■ Prompt:
Beginning with the first line, please return the entries exactly through the line that contains "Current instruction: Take", and leave out all later lines.

--

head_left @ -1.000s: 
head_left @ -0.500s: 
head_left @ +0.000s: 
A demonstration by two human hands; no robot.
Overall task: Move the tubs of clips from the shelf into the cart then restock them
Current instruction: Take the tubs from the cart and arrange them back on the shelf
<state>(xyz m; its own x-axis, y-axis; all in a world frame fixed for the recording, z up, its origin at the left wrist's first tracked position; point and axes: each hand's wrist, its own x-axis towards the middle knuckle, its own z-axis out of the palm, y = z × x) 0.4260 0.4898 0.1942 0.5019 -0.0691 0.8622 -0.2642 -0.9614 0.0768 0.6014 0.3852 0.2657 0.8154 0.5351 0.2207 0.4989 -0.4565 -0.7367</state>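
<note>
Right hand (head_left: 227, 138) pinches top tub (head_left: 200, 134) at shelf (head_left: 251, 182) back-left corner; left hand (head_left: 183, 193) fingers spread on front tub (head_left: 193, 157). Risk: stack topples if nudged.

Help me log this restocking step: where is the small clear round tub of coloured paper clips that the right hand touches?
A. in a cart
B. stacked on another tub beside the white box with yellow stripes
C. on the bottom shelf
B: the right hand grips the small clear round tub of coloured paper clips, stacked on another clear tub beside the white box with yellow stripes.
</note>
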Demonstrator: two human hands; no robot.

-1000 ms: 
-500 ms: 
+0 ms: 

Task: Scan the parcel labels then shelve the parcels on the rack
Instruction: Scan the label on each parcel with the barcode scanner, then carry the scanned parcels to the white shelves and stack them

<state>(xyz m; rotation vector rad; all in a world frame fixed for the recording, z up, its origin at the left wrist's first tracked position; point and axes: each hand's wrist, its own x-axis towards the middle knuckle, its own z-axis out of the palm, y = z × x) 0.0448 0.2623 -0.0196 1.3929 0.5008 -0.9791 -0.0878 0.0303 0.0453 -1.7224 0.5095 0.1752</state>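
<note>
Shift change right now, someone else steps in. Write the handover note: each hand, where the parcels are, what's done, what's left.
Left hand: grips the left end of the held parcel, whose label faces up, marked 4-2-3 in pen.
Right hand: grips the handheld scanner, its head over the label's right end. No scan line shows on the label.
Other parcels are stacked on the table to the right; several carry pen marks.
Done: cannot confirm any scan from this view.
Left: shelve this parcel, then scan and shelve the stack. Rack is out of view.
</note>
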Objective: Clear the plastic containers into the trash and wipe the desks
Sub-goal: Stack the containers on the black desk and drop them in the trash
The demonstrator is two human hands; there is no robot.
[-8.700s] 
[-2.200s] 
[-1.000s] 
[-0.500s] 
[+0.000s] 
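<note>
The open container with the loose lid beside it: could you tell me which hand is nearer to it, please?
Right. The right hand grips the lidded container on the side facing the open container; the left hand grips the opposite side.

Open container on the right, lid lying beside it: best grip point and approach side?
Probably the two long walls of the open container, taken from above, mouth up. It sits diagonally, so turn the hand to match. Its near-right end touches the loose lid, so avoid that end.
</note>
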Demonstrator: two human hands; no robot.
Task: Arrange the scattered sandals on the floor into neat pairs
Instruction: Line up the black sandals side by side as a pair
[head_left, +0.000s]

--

■ Exercise answer:
head_left @ -1.000s: 
head_left @ -0.500s: 
head_left @ +0.000s: 
A demonstration by two human hands; no robot.
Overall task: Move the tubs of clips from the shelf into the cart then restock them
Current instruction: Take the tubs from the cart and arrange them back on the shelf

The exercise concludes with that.